Instructions for the task ::
Reproduce nothing beyond the line containing "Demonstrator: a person". From the first line of the data below down to it, copy each line exactly, without the pictures.

Records for the task ::

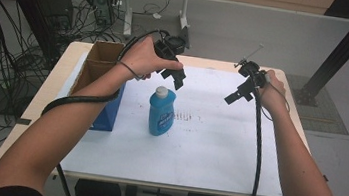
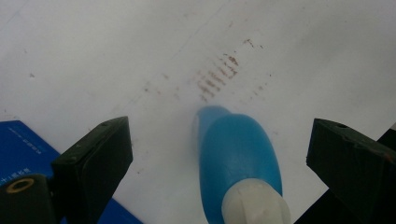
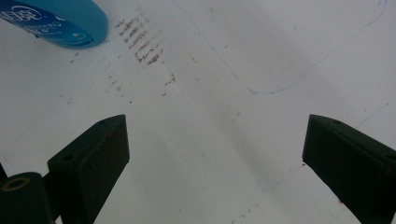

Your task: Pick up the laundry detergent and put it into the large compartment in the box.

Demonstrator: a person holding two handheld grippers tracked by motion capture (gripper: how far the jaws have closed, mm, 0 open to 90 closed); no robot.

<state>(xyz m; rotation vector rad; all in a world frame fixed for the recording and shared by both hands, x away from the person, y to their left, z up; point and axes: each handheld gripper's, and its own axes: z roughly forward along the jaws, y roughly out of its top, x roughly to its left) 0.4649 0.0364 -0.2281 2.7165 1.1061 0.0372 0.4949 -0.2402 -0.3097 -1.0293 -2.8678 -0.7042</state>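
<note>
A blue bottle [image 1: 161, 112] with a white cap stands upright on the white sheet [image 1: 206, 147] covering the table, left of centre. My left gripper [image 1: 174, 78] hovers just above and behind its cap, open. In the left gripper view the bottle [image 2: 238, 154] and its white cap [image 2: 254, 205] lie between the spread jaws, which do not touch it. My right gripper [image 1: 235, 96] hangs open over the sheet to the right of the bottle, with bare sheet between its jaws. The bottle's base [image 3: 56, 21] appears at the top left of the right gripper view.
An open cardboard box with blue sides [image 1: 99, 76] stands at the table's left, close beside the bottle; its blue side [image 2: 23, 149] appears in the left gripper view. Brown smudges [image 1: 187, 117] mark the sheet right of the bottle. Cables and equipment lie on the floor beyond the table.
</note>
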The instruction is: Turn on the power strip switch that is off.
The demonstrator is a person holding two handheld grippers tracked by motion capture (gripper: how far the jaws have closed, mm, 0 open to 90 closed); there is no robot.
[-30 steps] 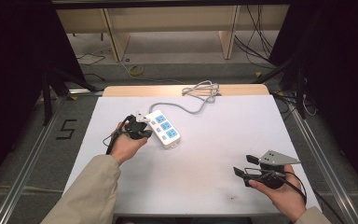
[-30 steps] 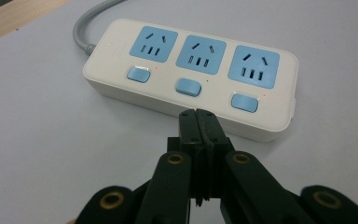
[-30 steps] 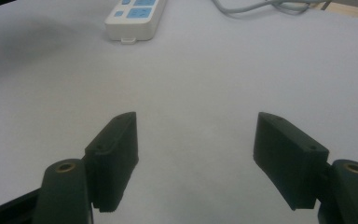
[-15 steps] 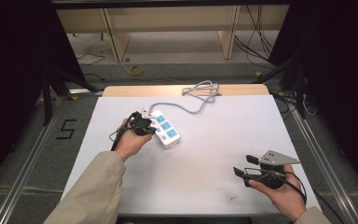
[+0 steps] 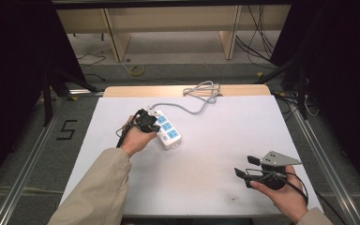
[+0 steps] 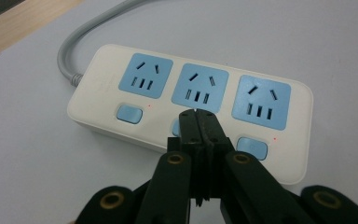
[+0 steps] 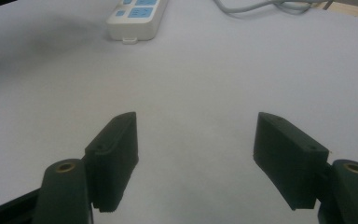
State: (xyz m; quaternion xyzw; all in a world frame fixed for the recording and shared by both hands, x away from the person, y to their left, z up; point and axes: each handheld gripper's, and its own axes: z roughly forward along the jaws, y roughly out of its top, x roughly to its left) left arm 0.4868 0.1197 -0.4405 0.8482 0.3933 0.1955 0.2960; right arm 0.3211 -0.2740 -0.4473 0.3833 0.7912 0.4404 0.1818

Response area ::
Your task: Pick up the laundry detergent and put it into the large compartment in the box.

Demonstrator: a person holding two handheld grippers tracked by motion capture (gripper: how far the jaws have closed, mm, 0 open to 90 closed); no robot.

This exercise has now been fully answered.